Hadoop and Python. Peas In a Pod?

Last time I shared my experience getting a mini Hadoop cluster setup and running. Lots of configuration and attention to detail. The next step in my grand plan is to figure out how I could use Python to interact ( store and retrieve files and metadata ) with HDFS. I assumed since there are beautiful packages to install for all sorts of things, pip installing some HDFS thingy would be easy and away I would sail into the sunset. Yeah…not.

First, some background information. For Python to interact with Hadoop/HDFS we need to think about how that would happen, or what the options are.
1. Native RPC
Typically Java/Scala is used to do RPC (remote procedure calls), and that is how communication happens. This would be considered “native” way to interact with HDFS.
2. WebHDFS
Another option is HTTP. Hadoop comes with something you will see called WebHDFS. It’s basically a API used to emulate all the normal HDFS command via HTTP.
3. libhdfs
Then last but not least is libhdfs, a C language API into HDFS, this library comes with your Hadoop install.

There have been a few attempts to give Python the more native approach into HDFS (non HTTP), the main one for Python is via PyArrow using the library libhdfs mentioned above. The problem I found experimenting with this and other driver libraries like libhdfs3 is that the configuration is exact and there is no room for error, there is very little to no good documentation, and none of them worked out of the box. Even stackoverflow contained hardly any help for the configuration errors I had to work through.

I almost went with a WebHDFS option called hdfscli ( pip install hdfs ), but some articles I read talked about it’s slowness for uploading and downloading files, and after testing it,I wanted to try the more native C approach via PyArrow. In case you want to use the pip install hdfs package, here is an important note about configuration of Hadoop to allow the HTTP requests to work.

pip install hdfs

How do you enable WebHDFS for your Hadoop installation? Go to your installation directory, find hadoop/etc/hadoop and open up the file called hdfs-site.xml (on master and all worker nodes). Add the following property.

<property> 
    <name>dfs.webhdfs.enabled</name> 
    <value>true</value> 
</property> 

Easy as that. You will have to stop and restart your Hadoop environment after this change.

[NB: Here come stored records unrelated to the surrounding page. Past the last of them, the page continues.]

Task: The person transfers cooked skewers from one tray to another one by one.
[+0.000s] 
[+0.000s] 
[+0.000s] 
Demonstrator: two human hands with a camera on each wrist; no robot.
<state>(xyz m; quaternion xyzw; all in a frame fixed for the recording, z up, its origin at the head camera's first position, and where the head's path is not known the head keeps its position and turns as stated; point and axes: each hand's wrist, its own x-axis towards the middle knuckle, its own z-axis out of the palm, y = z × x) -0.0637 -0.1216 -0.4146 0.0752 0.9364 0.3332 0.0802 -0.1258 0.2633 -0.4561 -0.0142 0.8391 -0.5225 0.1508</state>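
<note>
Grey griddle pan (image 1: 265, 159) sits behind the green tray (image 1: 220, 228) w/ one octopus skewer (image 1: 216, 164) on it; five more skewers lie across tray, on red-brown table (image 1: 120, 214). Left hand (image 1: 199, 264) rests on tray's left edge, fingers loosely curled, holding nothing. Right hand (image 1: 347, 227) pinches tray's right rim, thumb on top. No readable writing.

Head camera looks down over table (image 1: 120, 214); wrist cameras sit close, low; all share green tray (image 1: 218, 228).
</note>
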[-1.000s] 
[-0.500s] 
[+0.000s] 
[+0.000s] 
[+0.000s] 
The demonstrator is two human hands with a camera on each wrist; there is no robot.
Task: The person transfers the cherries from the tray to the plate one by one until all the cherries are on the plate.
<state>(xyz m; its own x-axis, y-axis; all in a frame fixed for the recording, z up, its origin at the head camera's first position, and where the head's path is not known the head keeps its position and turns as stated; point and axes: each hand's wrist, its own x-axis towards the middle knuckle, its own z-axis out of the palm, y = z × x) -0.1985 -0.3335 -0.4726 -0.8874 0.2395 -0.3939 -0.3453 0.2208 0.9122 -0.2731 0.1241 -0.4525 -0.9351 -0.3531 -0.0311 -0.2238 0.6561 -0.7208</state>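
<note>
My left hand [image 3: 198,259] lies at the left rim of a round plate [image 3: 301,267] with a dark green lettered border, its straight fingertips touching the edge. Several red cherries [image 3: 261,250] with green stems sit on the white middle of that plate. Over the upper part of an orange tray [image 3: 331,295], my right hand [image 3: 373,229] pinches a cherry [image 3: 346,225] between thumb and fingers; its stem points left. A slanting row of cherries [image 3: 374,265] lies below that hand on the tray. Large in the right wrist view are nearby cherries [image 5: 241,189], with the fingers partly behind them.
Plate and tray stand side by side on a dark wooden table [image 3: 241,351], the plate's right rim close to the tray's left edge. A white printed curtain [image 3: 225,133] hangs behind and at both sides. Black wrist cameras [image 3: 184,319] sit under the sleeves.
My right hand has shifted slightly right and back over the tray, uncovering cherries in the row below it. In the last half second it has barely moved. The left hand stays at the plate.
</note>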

Here is the simplest way to connect your Python code to WebHDFS via HTTP. I struggled for a few minutes with connection errors. Some documentation will tell you connect with hdfs://blahblahblah. This is not correct. I ended up doing two things wrong, trying to connect with something other than localhost ( I was using node-master and port 9000 ) instead of the http://localhost:50070 . So basically know your environment.

from hdfs import InsecureClient

client = InsecureClient('http://localhost:50070', user='')

def main():
    directory = client.list('books')
    print(directory)

if __name__ == '__main__':
    main()

That was it, easy enough, now I could see a little light at the end of the tunnel, I can talk to HDFS with Python, so I feel like I’m in my happy place. And that was pretty easy to use.

But, as I mentioned earlier I decided to try the PyArrow route. After pip installing PyArrow, which comes with a HDFS library, the rest is really configuration, or more like knowing your configuration.

pip install pyarrow

The first thing you need to do is set 5 different environment variables, you must either already have them set in your Linux bash, or set them in your script, like I did.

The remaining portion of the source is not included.